- [GIVEN DATA]:
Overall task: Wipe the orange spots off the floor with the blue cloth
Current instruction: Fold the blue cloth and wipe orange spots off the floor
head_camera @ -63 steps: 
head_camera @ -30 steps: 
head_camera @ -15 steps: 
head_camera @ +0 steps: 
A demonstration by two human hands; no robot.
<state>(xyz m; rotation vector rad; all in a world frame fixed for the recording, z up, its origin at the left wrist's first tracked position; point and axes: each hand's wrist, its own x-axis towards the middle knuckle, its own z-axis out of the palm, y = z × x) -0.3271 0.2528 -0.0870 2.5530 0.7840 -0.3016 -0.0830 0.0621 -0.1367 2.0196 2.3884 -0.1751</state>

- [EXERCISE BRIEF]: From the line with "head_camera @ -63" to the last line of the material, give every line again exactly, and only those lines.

- [OUTPUT BELOW]:
head_camera @ -63 steps: 
head_camera @ -30 steps: 
head_camera @ -15 steps: 
head_camera @ +0 steps: 
A demonstration by two human hands; no robot.
<state>(xyz m; rotation vector rad; all in a world frame fixed for the recording, z up, its origin at the left wrist's first tracked position; point and axes: each hand's wrist, its own x-axis towards the middle knuckle, its own z-axis out of the palm, y = z × x) -0.3271 0.2528 -0.0870 2.5530 0.7840 -0.3016 -0.0830 0.0621 -0.1367 2.0196 2.3884 -0.1751</state>

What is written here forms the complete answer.